Please write out the listing exactly, with nothing altered.

Recorded information section start

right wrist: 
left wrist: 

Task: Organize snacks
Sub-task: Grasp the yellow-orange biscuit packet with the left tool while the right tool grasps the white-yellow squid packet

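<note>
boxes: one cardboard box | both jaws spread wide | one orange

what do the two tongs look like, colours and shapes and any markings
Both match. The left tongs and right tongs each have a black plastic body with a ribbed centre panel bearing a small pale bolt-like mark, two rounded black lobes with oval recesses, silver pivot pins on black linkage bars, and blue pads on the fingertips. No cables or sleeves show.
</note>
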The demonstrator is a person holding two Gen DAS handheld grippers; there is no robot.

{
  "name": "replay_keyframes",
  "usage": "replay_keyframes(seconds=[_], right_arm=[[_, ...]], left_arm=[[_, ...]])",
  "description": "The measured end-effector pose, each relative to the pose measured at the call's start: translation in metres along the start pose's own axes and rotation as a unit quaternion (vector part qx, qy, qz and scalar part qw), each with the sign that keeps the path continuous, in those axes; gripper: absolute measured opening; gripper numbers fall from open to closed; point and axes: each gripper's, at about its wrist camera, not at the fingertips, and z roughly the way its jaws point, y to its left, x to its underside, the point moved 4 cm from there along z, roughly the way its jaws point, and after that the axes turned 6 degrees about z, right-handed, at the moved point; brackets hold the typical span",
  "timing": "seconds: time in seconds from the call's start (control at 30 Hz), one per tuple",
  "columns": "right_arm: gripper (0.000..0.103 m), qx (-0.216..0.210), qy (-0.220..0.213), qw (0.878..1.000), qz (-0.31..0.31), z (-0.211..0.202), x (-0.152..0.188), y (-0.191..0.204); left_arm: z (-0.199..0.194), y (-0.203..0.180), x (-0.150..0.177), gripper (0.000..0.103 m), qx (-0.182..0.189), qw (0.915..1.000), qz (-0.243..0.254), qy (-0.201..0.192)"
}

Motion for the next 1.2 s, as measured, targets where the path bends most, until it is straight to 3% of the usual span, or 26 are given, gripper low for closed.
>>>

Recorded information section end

Output below
right wrist: 
left wrist: 

Task: Organize snacks
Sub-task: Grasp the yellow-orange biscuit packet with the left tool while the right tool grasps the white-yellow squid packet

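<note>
boxes: one cardboard box | both jaws spread wide | one orange

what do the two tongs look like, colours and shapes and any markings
Both match. The left tongs and right tongs each have a black plastic body with a ribbed centre panel bearing a small pale bolt-like mark, two rounded black lobes with oval recesses, silver pivot pins on black linkage bars, and blue pads on the fingertips. No cables or sleeves show.
</note>
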The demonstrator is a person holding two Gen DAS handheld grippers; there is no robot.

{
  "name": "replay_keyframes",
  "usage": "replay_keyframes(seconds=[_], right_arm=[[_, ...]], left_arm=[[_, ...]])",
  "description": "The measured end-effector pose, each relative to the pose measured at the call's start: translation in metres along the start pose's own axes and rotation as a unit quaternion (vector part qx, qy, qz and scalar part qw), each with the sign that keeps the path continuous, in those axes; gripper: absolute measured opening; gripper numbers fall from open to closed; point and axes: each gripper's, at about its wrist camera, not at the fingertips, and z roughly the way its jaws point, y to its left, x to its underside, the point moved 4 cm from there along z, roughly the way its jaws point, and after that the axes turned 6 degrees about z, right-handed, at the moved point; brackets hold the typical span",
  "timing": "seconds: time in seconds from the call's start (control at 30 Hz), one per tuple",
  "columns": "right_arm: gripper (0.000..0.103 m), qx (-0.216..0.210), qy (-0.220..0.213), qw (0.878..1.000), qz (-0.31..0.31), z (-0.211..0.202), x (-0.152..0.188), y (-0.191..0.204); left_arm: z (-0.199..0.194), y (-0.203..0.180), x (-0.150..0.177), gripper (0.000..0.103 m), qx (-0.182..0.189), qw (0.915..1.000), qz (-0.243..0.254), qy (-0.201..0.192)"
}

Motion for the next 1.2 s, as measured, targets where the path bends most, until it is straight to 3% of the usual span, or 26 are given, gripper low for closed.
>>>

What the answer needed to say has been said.